A recent study published in the Annals of Internal Medicine found that, surprising to no one, a sedentary lifestyle is detrimental to health.
The study found that prolonged sitting increases odds of “all-cause mortality.” This isn’t a revelation, but it brings exercise back to the front of our minds. It's a consistent issue that’s inherently a bit of a paradox.
Everyone knows that exercise is important. Studies like these are dime-a-dozen. And college students on many campuses have access to free gyms and recreational sports centers. It seems absurd then that college students are also less inclined to exercise. But studies show that even 19-year-olds don’t exercise as much as they should.
Not to mention, sports are fun, or they should be.
But as one of those sedentary 19-year-olds, I realize that the way we approach sports isn’t fun.
In high school, I played soccer, and I kept in shape. But when I came to college, sports became less normal. At a small Greencastle High School, everyone I knew played sports. It was just what you did.
But with the intense sports culture here at IU, it’s so easy to fall off. There’s our Division I sports teams, and then there’s me, a barely-varsity soccer player. That’s the thing: The divide in skill lends itself to indifference and a willingness to give it up.
Statistics show that between 2.8 and 12.3 percent of high school players go on to play in the NCAA. And it’s great for those students. They keep in top shape as they represent their schools, but what about everyone else?
The obvious answer is, of course, recreational options. However, the problem is students come to college defining themselves by their sports. They label themselves soccer player, hooper or track star. But without the social or parental pressure and the social norms associated with sports, many students redefine their identities and cut recreation out of their lives.

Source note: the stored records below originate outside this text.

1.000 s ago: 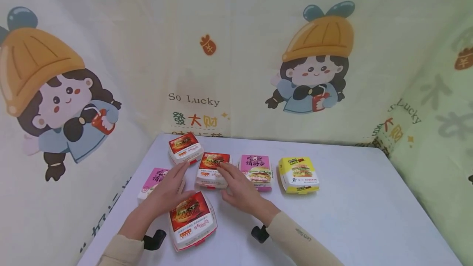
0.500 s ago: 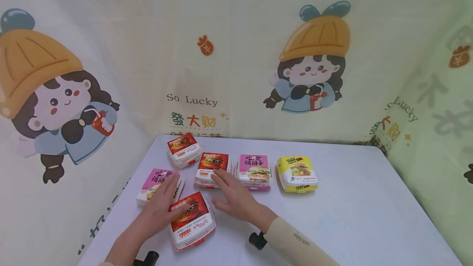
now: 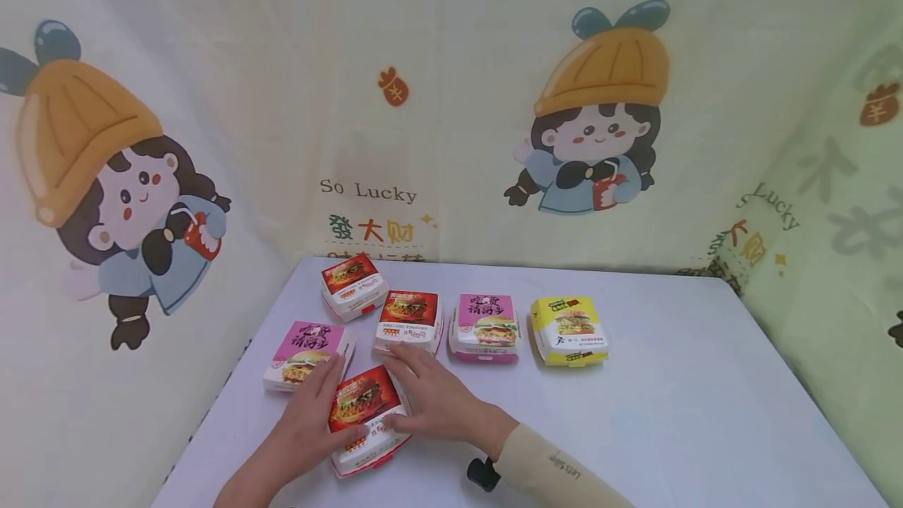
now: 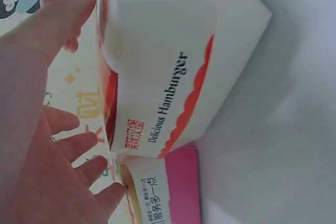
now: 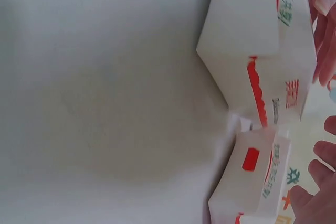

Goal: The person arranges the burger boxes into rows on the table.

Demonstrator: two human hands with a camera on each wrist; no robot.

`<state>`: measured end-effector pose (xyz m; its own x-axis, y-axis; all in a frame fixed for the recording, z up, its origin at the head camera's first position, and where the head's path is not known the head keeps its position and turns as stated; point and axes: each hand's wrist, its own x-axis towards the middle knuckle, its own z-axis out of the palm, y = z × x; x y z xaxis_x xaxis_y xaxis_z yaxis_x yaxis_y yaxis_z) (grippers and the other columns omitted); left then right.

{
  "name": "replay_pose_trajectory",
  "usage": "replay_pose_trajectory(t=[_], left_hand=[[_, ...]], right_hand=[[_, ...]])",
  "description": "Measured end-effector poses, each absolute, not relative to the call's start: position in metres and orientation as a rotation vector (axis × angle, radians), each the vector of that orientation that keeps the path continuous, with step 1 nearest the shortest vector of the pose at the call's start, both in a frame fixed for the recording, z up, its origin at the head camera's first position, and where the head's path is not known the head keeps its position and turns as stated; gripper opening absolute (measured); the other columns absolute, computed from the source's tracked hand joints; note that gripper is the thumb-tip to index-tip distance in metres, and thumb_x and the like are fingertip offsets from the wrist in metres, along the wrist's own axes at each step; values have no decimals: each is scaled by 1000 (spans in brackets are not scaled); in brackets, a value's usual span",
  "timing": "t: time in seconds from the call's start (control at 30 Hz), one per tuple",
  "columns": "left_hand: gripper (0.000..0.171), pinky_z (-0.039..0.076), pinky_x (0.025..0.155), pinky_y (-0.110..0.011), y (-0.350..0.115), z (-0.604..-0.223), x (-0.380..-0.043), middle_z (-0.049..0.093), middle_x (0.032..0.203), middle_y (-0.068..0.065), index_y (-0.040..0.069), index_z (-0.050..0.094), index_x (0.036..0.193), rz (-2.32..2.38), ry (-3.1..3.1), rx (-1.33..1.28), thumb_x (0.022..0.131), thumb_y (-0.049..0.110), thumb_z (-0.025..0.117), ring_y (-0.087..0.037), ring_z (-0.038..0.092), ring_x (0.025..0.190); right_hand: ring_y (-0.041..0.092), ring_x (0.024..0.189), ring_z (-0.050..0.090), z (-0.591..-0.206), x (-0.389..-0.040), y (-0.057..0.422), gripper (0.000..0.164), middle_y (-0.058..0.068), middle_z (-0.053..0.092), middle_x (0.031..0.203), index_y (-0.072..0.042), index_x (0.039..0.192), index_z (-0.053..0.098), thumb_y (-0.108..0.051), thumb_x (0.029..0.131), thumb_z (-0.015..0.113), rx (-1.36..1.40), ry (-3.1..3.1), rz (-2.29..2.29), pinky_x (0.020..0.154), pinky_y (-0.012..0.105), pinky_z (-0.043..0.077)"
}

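The nearest red-and-white burger box [image 3: 361, 402] sits on the white table between both hands. My left hand [image 3: 305, 423] hovers along its left side, fingers extended and thumb over the lid's lower part. From the right, my right hand [image 3: 439, 400] reaches across its right edge, with the thumb over the lid. In the left wrist view, the left fingers are spread beside the box's side wall [image 4: 157, 72], which reads "Delicious Hamburger". Loosely spread right fingers show at the right edge of the right wrist view, beside the same box [image 5: 252, 30]. Neither hand grips it.
A pink burger box [image 3: 306, 355] lies behind the left hand. Farther back are two red burger boxes, one at the left [image 3: 353, 287] and one nearer [image 3: 409, 321], then another pink box [image 3: 484, 328] and a yellow box [image 3: 569, 332]. A printed cloth [image 3: 466, 139] hangs behind the table.
Both hands have come back from over the rear boxes toward the front red box. The left hand has moved down and the right slightly down and left; the boxes stay where they were.
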<state>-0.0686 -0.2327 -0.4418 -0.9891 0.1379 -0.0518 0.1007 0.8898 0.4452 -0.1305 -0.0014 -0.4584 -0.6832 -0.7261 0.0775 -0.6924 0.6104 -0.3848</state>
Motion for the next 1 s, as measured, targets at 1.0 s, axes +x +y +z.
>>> replay_pose_trajectory(t=[1.0], left_hand=[[129,38,112,-59,-219,-450,-57,32,159,-18,2,33,153,519,2945,211,55,68,84,-39,31,145]], right_hand=[[17,155,10,-471,-118,-8,100,-4,7,168,-29,160,7,-58,86,67,-1414,2616,-378,122,37,29]])
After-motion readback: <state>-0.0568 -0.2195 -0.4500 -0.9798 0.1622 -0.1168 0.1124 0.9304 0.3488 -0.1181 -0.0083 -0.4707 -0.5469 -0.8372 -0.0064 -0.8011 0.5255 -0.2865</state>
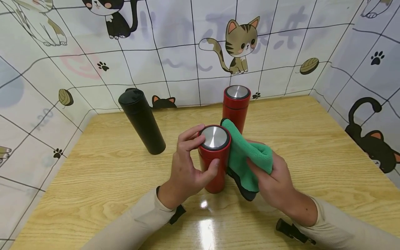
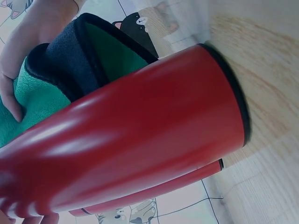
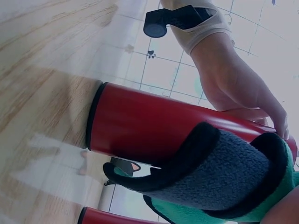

While it sounds like I’m advocating peer pressuring students into visiting the Student Recreational Sports Center, the solution is more complex. We need to approach sports in high school more realistically, and encourage recreational sporting habits at a high school level, rather than emphasizing the varsity-or-nothing mentality that’s all too common.
In addition, continuing the recreational sports conversation through college will keep students from the idea that competitive sports are the only avenue for gameplay and exercise.
We need to encourage people to join recreational sports leagues, and to stick with them, from age five to 65. We should put the focus on getting out there and having fun.
Fun instead of competition is how we’re going to teach youth to consistently exercise. While Baby Boomers may cry that such an action is coddling, we really do need more participation trophies.
Sports shouldn’t be about winning and losing, they should be about the game. Making exercise fun is how we get people to put exercise into their routine. And it doesn’t matter who hit more runs or scored more goals; our goal should be a happier, healthier society.